## WHAT YOU NEED TO DO
Stop at the line containing "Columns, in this": repeat exactly every line of the entries below from the first up to it, plus that line, with pictures omitted.
START PROVIDED ENTRIES
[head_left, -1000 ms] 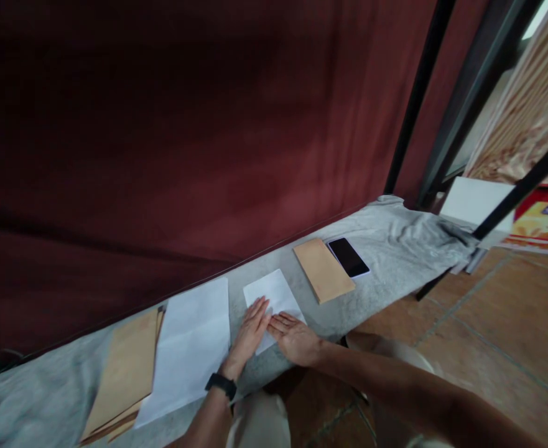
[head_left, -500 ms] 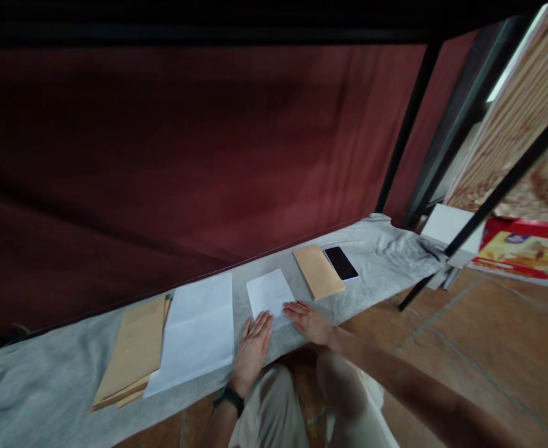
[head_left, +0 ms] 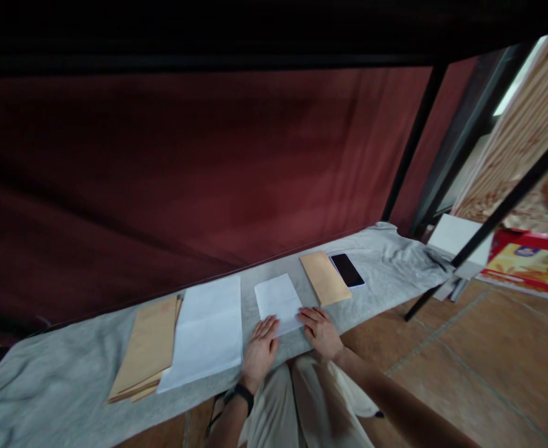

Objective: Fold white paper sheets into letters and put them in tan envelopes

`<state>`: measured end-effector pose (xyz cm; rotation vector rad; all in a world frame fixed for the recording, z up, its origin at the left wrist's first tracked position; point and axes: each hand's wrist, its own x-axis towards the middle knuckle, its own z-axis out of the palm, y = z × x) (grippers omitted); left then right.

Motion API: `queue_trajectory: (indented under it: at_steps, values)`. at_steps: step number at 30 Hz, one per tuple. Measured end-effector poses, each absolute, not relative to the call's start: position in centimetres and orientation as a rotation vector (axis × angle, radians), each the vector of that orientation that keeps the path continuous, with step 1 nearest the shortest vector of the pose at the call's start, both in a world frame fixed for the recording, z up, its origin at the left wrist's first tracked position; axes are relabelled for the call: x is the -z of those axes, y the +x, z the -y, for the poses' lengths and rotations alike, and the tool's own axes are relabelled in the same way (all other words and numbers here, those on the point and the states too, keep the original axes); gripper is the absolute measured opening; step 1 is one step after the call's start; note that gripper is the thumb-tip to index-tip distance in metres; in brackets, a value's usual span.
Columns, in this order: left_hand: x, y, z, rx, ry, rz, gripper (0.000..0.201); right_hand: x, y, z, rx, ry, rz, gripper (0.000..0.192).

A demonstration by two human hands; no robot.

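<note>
A small folded sheet of white paper [head_left: 278,297] lies flat on the grey cloth in front of me. My left hand [head_left: 260,350] rests on its near left corner, fingers stretched out. On the near right corner lies my right hand [head_left: 319,330], its fingers flat and apart. Left of the folded sheet is a larger white sheet [head_left: 206,330] with a faint crease across it. Beside that, partly under its edge, is a stack of brown envelopes [head_left: 147,342]. A single brown envelope [head_left: 325,277] lies to the right of the folded paper.
A dark-screened phone [head_left: 347,270] touches the right envelope's far side. Grey cloth [head_left: 390,267] covers the narrow bench. Black metal posts [head_left: 413,143] rise at the right, near a white box [head_left: 458,239] and a red-and-yellow carton [head_left: 525,264]. A dark red curtain [head_left: 236,168] hangs behind.
The view has shifted slightly, so everything sits a little lower and further right. My right hand has turned a little over the paper's near corner; both hands stay on the folded paper.
</note>
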<state>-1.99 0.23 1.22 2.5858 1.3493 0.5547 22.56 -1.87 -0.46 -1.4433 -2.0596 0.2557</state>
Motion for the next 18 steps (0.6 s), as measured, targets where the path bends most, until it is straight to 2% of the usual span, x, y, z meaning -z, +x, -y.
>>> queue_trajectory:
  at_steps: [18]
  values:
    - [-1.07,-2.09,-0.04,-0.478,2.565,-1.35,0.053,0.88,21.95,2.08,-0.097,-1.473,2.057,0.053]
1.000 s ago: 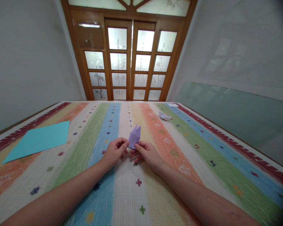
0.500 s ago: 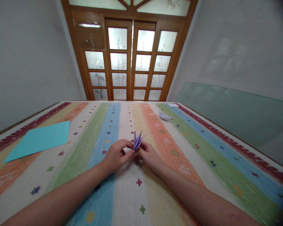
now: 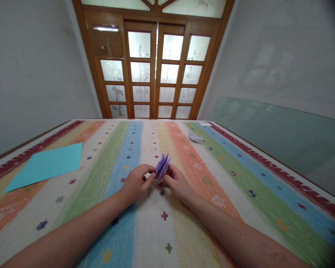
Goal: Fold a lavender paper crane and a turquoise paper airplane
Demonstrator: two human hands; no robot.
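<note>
**Striped mat, folded paper held in both hands**

Striped mat [image 3: 145, 230] covers the work surface before a wooden door [image 3: 156, 70]. Left hand [image 3: 135, 184] and right hand [image 3: 178, 183] each pinch the base of the purple folded paper [image 3: 162, 166], raised just above the mat at centre. Blue sheet [image 3: 46, 165] lies far left; white folded paper [image 3: 195, 137] lies beyond, right.

Flat sheet [image 3: 46, 165] far left on mat [image 3: 145, 230]; folded paper [image 3: 195, 137] behind right.
</note>
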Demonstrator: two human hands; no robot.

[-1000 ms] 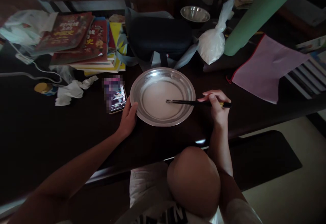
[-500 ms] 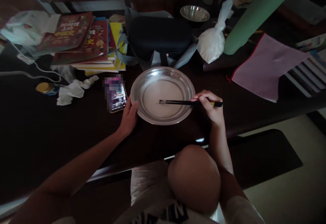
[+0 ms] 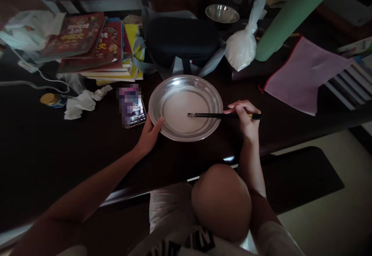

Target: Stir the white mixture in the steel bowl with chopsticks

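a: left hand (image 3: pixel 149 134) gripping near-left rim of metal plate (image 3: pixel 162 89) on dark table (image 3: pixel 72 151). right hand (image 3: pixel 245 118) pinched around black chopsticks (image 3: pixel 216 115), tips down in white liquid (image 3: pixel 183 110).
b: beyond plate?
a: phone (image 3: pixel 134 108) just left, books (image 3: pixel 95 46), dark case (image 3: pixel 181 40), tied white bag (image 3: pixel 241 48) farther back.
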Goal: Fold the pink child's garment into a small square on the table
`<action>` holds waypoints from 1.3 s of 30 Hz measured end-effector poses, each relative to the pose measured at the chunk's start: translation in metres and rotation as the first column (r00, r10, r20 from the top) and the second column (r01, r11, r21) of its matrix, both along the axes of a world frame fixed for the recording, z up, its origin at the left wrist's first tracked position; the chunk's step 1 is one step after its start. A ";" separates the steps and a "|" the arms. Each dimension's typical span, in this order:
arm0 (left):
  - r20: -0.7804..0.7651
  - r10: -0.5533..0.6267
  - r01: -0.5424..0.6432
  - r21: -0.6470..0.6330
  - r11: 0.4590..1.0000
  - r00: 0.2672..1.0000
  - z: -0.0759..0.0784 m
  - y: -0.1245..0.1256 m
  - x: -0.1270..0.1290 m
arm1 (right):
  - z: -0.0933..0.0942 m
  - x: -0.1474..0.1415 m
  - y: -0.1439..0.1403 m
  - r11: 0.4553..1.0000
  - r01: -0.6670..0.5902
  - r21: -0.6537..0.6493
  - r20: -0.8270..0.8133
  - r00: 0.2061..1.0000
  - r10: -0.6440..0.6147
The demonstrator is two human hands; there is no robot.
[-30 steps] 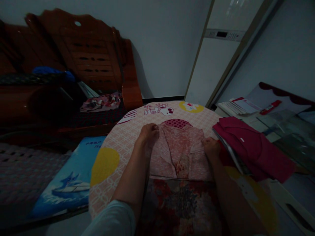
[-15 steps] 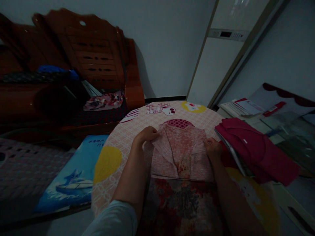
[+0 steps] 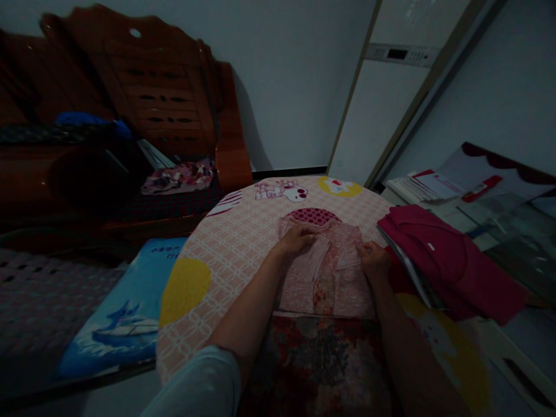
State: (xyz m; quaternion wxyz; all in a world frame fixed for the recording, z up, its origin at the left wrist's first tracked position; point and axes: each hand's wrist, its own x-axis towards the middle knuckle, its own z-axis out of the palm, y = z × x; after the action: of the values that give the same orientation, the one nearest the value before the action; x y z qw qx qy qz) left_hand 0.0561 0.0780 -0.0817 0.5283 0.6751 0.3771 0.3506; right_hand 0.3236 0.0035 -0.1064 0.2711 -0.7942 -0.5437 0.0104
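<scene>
A pink heathered shirt (image 3: pixel 299 284) lies on the round table (image 3: pixel 234 249), its sides folded inward over a reddish patterned strip. Below it spreads dark red and grey patterned cloth (image 3: pixel 321 359); whether the two are one garment I cannot tell. My left hand (image 3: pixel 297 240) is closed on the shirt's left part near the neckline, its fingertips over the folded fabric. At the opposite edge, my right hand (image 3: pixel 374 259) pinches the shirt's right side between thumb and fingers.
Folded magenta clothing (image 3: pixel 447 260) lies on the table's right side. Papers (image 3: pixel 434 186) sit on a surface beyond it. To the left are a blue printed bag (image 3: pixel 125 313) and a carved wooden chair (image 3: pixel 160 87) with a patterned cloth (image 3: pixel 178 176) on its seat.
My left hand has moved right and inward, carrying the shirt's left side over toward the middle. My right hand stays at the right edge. The view has shifted slightly.
</scene>
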 end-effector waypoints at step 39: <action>-0.551 0.301 0.072 0.554 0.829 0.778 -0.014 0.003 -0.024 | 0.010 -0.078 0.035 0.728 -0.676 -0.116 0.156 0.711 0.686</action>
State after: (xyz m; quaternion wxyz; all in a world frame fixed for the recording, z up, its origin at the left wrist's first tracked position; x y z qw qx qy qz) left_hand 0.0324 0.0812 -0.0958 0.1368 0.8479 0.4549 0.2355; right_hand 0.2452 0.0380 -0.0961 0.1755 -0.5420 -0.8205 0.0482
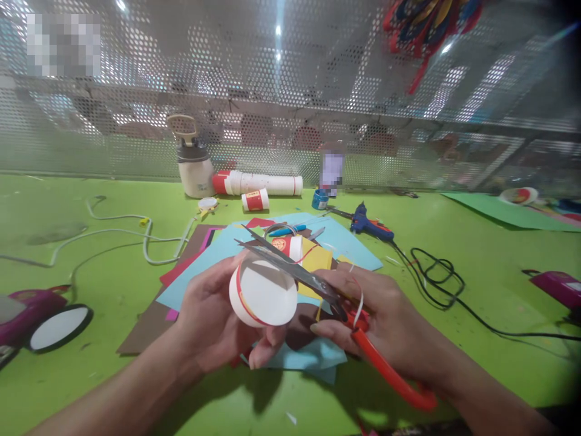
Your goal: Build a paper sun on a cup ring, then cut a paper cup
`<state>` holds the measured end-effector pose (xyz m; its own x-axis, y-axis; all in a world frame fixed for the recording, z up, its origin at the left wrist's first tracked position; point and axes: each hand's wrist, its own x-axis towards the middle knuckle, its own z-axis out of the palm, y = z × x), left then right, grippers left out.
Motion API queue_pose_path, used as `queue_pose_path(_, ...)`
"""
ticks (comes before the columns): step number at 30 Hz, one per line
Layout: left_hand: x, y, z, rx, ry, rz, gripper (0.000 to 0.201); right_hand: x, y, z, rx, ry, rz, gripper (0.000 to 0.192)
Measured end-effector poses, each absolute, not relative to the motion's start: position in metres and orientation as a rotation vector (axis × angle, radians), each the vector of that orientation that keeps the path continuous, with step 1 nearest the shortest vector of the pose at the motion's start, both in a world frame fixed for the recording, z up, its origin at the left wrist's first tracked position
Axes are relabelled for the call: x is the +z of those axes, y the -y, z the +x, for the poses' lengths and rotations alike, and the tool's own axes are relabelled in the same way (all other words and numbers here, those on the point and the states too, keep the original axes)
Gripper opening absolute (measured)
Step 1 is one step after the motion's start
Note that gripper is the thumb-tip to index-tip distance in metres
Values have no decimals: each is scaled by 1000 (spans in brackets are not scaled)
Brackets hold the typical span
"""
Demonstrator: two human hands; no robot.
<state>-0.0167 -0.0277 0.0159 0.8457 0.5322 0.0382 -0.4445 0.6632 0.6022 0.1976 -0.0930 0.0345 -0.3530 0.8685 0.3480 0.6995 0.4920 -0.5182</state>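
My left hand (206, 324) grips a white paper cup (263, 293) with a red band, its bottom turned toward me. My right hand (381, 324) holds red-handled scissors (295, 269); the open blades reach up and left across the cup's upper edge. A thin strip of cut paper curls over my right fingers. Under both hands lies a pile of coloured paper sheets (204, 263), blue, brown, yellow and red, on the green table (91, 375).
Another red-and-white cup (288, 247) lies on the sheets, with more cups (258, 183) stacked behind. A white jar (195, 166) stands at the back and a blue glue gun (370, 224) with black cord lies to the right. A pink device (27, 315) sits left, and a perforated metal screen runs behind.
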Motion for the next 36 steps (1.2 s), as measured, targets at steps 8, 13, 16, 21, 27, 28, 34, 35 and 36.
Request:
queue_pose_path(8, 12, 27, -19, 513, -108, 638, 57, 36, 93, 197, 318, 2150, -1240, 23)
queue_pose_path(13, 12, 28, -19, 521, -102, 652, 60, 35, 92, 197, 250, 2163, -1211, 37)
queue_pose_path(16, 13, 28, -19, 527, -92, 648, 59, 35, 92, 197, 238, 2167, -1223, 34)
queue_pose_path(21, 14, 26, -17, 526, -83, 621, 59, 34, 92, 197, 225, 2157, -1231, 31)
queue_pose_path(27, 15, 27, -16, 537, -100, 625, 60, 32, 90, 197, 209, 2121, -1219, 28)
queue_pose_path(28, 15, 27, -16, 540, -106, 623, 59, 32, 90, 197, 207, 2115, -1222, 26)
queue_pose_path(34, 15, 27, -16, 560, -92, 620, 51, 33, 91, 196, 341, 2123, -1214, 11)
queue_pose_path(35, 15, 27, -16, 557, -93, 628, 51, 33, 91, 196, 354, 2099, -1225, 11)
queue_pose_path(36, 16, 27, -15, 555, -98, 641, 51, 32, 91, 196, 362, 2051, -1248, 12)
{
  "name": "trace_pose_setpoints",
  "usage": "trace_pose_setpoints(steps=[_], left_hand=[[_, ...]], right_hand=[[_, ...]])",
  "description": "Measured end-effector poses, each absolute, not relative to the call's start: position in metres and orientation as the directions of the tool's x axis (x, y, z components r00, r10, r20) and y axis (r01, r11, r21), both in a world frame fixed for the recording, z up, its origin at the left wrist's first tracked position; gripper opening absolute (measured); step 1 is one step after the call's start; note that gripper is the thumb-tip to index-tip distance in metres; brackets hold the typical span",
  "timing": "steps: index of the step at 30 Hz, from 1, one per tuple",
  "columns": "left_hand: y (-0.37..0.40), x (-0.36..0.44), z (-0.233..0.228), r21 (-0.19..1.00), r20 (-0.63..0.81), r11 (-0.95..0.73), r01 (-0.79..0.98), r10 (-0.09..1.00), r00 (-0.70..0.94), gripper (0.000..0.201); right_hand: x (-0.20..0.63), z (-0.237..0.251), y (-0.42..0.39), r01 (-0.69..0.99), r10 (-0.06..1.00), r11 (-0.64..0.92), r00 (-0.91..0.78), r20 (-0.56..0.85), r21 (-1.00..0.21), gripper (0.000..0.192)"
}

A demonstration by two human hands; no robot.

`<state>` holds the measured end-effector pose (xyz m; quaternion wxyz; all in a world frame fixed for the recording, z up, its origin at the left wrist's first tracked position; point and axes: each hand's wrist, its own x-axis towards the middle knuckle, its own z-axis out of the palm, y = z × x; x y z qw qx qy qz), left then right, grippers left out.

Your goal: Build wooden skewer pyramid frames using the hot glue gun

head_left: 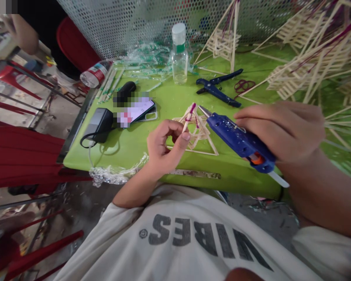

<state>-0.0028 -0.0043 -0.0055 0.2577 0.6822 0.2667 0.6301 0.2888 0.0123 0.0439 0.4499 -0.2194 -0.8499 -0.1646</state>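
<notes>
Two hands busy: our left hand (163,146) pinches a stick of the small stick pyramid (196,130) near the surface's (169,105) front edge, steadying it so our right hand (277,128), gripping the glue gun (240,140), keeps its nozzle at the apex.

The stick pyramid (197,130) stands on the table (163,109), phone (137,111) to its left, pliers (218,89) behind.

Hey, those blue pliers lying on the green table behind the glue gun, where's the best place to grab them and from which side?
Grip the blue pliers by the two handles, which splay apart toward the far right. Come from above at that right end: the handles lie flat on the green table, and the bottle stands to the left of the jaw end.
</notes>
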Motion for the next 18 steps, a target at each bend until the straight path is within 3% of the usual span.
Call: trace_pose_setpoints(steps=[6, 13, 18], left_hand=[[-0.004, -0.003, -0.008, 0.687, 0.725, -0.726, 0.028, 0.687, 0.043, 0.022], [-0.003, -0.001, -0.01, 0.686, 0.727, -0.727, 0.014, 0.686, 0.02, 0.021], [-0.003, 0.001, -0.009, 0.697, 0.717, -0.717, 0.029, 0.697, 0.002, 0.028]], right_hand=[[0.295, 0.048, 0.014, 0.5, 0.179, 0.852, -0.555, 0.812, 0.154, 0.022], [0.294, 0.048, 0.015, 0.5, 0.17, 0.852, -0.547, 0.82, 0.157, 0.028], [0.288, 0.054, 0.003, 0.49, 0.24, 0.871, -0.492, 0.837, 0.038, 0.018]])
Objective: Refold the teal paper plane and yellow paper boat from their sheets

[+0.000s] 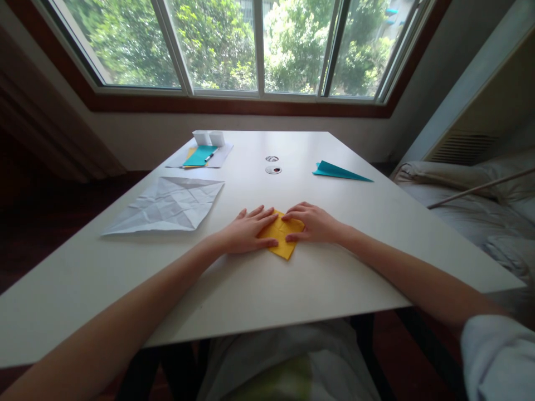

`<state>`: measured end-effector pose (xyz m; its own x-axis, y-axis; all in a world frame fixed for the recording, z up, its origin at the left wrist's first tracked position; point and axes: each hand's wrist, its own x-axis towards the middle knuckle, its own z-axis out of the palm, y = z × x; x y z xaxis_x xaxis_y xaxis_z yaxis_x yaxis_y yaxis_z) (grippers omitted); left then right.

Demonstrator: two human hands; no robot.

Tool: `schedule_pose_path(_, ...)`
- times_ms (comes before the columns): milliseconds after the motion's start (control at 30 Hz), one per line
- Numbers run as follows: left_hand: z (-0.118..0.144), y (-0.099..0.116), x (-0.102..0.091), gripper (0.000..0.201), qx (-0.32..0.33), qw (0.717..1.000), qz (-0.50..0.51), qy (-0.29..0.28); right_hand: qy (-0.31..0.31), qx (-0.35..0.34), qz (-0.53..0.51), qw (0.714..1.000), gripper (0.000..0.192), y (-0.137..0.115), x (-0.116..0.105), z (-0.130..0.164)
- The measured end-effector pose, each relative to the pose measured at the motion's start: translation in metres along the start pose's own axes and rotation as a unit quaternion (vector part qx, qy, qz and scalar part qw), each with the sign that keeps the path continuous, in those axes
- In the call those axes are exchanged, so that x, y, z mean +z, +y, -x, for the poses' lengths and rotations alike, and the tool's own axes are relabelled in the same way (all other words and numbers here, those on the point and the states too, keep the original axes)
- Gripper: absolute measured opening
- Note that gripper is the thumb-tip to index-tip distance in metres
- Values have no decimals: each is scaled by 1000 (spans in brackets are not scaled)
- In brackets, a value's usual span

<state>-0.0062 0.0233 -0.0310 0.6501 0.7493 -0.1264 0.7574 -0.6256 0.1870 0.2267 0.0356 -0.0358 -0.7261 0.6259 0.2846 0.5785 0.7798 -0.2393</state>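
A folded piece of yellow paper [284, 240] lies on the white table in front of me, with one corner pointing toward me and creases across its face. My left hand [249, 229] rests flat on its left side, fingers spread and the thumb lying along the paper. From the right, my right hand [314, 223] curls over the paper's right edge, with fingertips on top and the thumb lower down. Whether the right fingers pinch a layer of it or only press on it, I cannot tell.
A creased white sheet [175, 205] lies left. Behind it are teal paper [200, 154], a pen [211, 155] and white folded pieces [209, 137]. A teal paper plane [340, 171] sits at the right. Two round fittings [273, 170] mark the table's [234, 301] middle.
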Motion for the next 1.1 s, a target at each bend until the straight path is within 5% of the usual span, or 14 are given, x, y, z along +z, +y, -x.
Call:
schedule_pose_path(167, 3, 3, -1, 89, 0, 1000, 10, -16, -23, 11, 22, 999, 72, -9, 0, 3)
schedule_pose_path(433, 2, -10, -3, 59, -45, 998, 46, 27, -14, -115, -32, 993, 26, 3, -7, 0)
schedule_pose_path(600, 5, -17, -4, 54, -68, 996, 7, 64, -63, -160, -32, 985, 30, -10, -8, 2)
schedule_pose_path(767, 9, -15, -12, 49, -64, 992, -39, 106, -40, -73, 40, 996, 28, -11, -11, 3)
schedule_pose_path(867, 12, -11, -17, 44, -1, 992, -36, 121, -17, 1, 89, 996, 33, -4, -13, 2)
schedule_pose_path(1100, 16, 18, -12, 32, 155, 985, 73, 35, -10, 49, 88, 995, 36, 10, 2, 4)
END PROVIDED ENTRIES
## EXPECTED OUTPUT
[head_left, -1000 ms] 
[head_left, -500 ms] 
[head_left, +0 ms] 

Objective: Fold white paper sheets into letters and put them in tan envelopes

`<state>`: measured end-effector pose (xyz cm; rotation vector rad; all in a world frame fixed for the recording, z up, its origin at the left wrist's first tracked position; point and axes: each hand's wrist, its own x-axis towards the middle knuckle, its own z-axis out of the palm, y = z × x) (grippers omitted); left then right.

Motion API: `queue_trajectory: (indented under it: at_steps, values)`. at_steps: step number at 30 Hz, one per tuple. Measured end-effector poses, each absolute, not relative to the call's start: position in centimetres and orientation as a rotation vector (axis × angle, radians), each the vector of that orientation that keeps the path continuous, with step 1 nearest the shortest vector of the pose at the call's start, both in a world frame fixed for the recording, z up, its origin at the left wrist's first tracked position; axes are relabelled for the call: x is the -z of those axes, y the +x, z the -y, for the poses' lengths and rotations alike, and the tool's own axes are relabelled in the same way (all other words and numbers here, those on the point and the states too, keep the original axes); gripper is the absolute measured opening; step 1 is one step after the call's start; note that gripper is the thumb-tip to index-tip distance in metres; in brackets, a value's usual span.
Columns, in this order: left_hand: x, y, z, rx, ry, rz, gripper (0.000..0.201); right_hand: x, y, z, rx, ry, rz, gripper (0.000..0.192).

No part of the exercise is left unanswered.